• [Assigned task] Within the entries below, output exactly the lines between the line containing "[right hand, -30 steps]" and the line containing "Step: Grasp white", inclusive, and omit any picture.

• [Excerpted records]
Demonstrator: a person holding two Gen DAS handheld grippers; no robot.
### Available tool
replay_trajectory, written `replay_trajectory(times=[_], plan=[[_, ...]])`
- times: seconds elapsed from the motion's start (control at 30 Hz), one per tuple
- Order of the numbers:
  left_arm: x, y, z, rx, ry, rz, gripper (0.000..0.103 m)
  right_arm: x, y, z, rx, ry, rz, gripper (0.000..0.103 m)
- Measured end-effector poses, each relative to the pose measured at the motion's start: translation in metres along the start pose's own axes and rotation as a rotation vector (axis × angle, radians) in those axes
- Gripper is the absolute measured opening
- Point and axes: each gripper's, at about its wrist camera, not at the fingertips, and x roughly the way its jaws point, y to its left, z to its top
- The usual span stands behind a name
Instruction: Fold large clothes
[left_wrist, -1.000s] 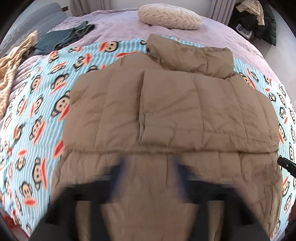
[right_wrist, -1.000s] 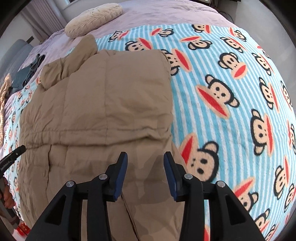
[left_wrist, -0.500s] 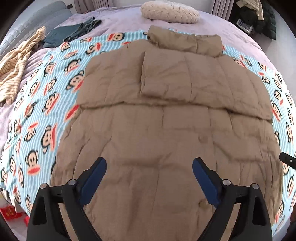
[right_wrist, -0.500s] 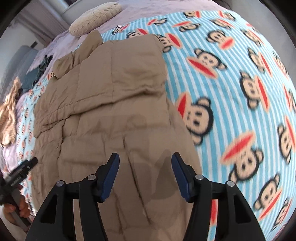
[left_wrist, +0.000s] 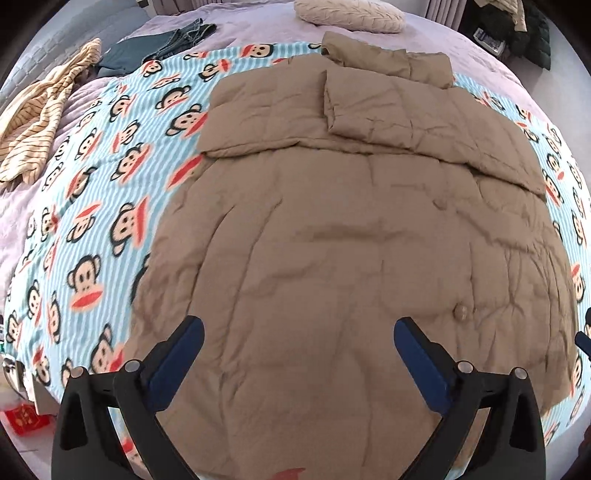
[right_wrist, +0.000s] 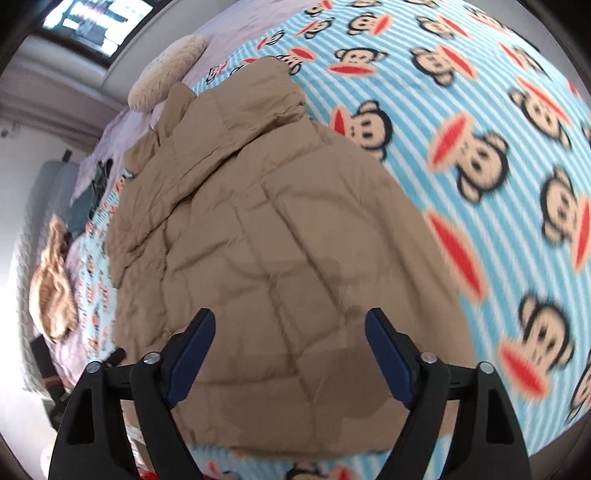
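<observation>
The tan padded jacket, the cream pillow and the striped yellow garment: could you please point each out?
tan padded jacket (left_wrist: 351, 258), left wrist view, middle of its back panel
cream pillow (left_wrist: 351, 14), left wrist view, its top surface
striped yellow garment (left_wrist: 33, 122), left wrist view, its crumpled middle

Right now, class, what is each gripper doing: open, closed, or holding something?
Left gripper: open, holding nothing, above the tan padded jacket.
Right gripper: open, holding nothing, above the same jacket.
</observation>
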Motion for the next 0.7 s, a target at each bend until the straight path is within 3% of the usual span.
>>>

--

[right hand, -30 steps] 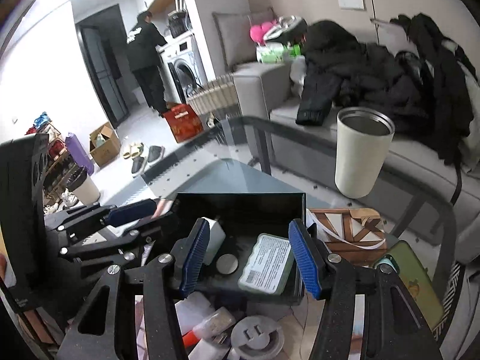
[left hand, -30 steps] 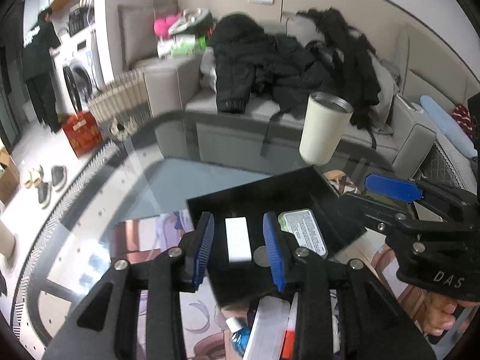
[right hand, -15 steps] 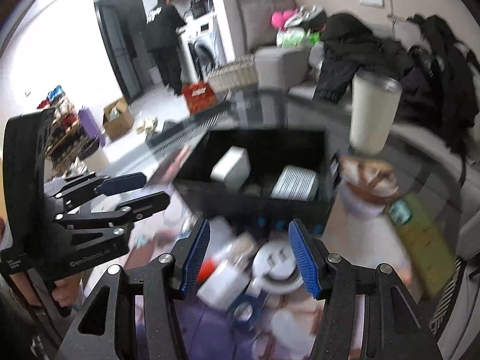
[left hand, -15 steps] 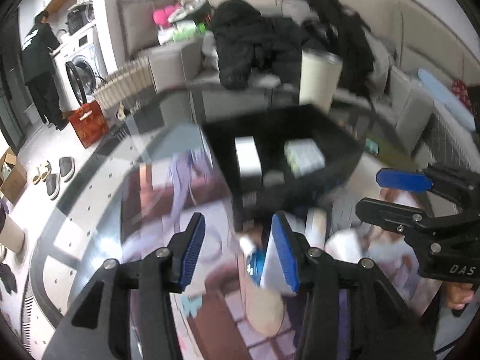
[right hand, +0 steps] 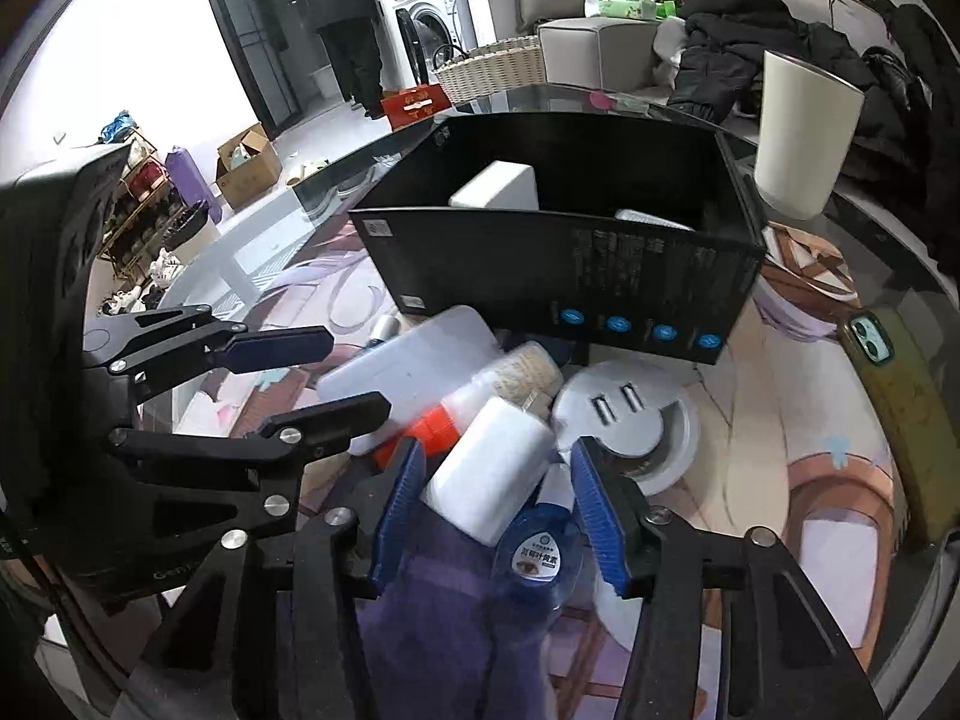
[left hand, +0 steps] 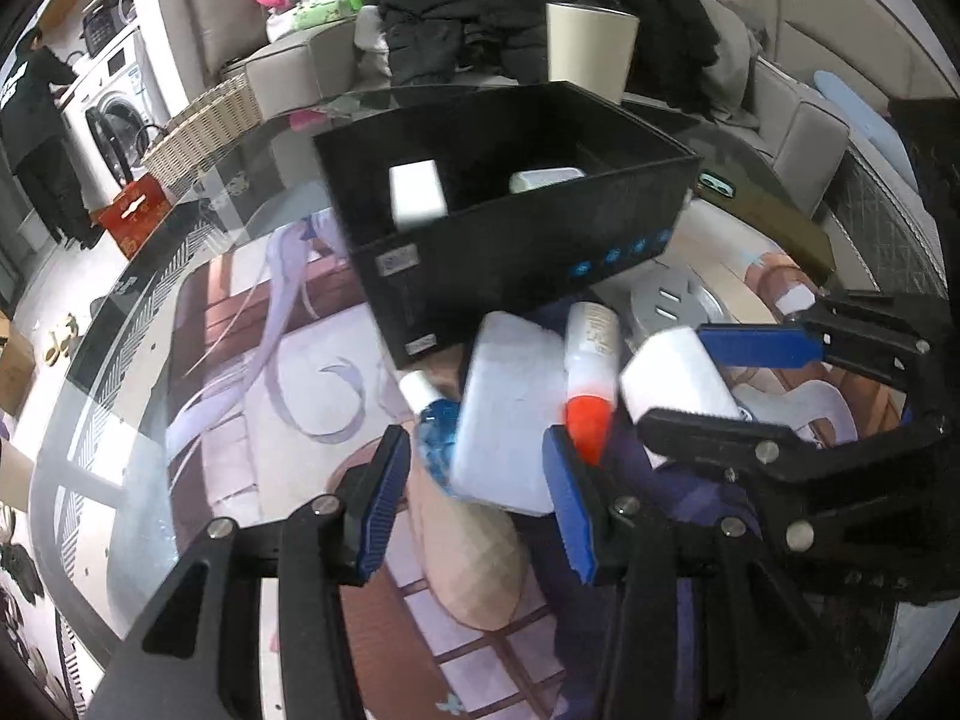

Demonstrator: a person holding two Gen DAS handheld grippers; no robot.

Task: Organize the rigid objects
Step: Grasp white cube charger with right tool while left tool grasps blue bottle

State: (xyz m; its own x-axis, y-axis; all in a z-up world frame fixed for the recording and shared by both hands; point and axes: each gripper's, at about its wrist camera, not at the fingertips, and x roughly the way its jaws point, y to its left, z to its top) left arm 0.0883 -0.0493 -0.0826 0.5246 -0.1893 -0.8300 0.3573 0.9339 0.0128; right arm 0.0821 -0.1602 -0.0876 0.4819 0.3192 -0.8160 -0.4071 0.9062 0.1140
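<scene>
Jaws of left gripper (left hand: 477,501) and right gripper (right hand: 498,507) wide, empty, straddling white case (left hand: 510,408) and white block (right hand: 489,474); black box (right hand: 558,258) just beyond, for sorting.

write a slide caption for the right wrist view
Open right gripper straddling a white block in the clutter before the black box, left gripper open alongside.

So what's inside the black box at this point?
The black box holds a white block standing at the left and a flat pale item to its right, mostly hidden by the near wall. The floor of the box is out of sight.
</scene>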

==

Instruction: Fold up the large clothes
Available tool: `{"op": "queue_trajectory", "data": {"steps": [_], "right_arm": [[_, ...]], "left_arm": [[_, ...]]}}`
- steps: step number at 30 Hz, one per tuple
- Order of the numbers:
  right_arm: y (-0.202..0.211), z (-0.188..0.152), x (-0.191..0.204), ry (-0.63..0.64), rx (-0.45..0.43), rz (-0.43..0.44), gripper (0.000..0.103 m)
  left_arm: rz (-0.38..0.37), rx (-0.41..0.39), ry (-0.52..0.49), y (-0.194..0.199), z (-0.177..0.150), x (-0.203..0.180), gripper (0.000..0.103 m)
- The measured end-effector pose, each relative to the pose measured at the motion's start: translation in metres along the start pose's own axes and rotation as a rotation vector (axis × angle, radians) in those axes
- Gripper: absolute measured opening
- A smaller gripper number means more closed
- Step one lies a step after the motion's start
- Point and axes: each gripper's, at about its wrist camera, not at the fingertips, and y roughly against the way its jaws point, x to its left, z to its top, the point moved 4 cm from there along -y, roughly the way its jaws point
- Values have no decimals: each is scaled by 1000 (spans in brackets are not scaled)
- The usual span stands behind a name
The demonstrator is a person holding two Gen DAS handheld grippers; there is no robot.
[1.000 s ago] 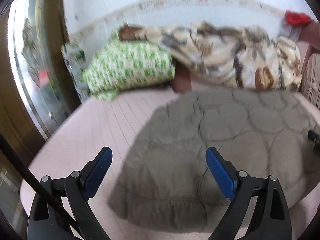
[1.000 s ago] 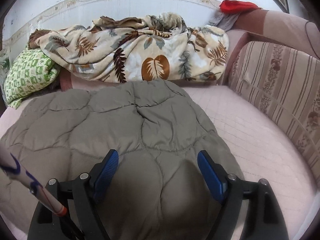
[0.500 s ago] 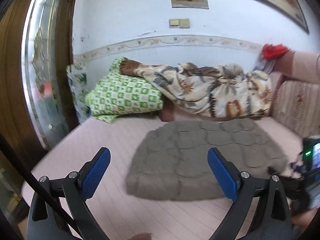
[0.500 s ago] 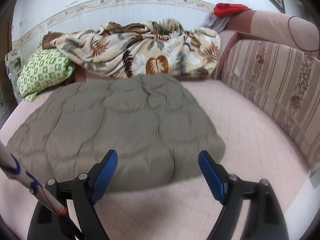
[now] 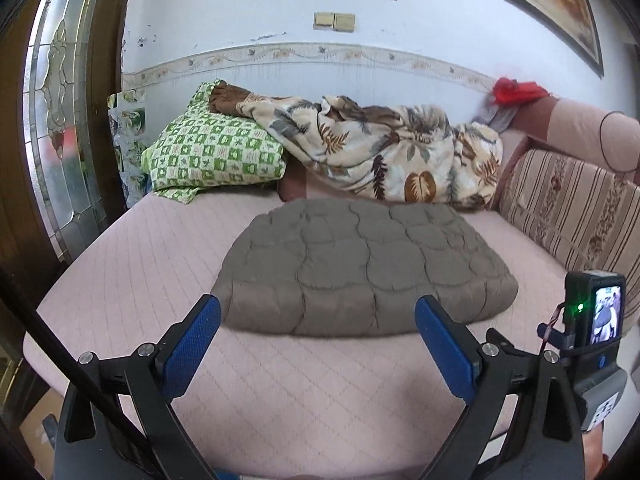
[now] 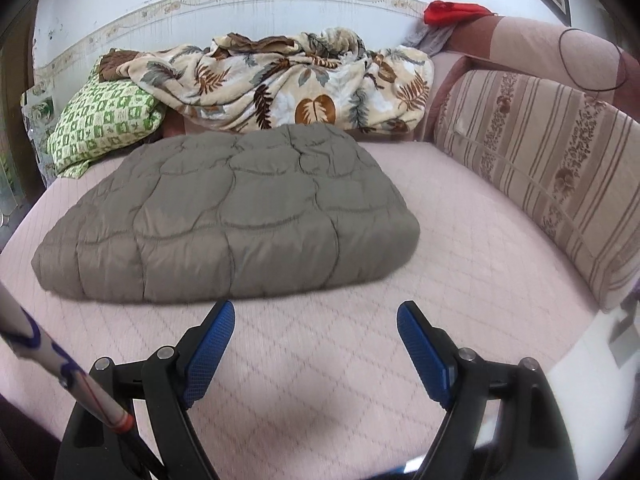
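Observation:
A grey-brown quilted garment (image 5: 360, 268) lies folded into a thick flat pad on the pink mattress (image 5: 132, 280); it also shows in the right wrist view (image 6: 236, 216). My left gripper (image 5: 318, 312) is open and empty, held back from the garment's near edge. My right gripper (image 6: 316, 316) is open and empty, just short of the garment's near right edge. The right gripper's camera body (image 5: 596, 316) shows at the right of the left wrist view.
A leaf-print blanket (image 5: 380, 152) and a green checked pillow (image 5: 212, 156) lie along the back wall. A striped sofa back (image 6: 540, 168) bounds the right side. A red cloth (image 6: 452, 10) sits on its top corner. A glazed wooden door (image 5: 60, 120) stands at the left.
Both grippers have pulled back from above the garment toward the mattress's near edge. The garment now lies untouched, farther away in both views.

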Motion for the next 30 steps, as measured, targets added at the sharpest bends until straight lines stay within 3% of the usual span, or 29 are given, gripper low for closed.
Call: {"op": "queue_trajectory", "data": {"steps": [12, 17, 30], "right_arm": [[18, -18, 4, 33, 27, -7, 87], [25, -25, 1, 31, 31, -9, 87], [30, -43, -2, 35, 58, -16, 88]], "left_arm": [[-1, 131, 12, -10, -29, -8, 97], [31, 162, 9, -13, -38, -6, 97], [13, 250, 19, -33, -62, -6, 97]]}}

• [Exercise answer]
[right hand, -30 steps] 
[left hand, -30 steps] 
[right hand, -15 steps] 
[left hand, -15 steps] 
[right hand, +0 steps] 
[left hand, +0 steps] 

Demonstrator: a person holding two Gen DAS handheld grippers; no robot.

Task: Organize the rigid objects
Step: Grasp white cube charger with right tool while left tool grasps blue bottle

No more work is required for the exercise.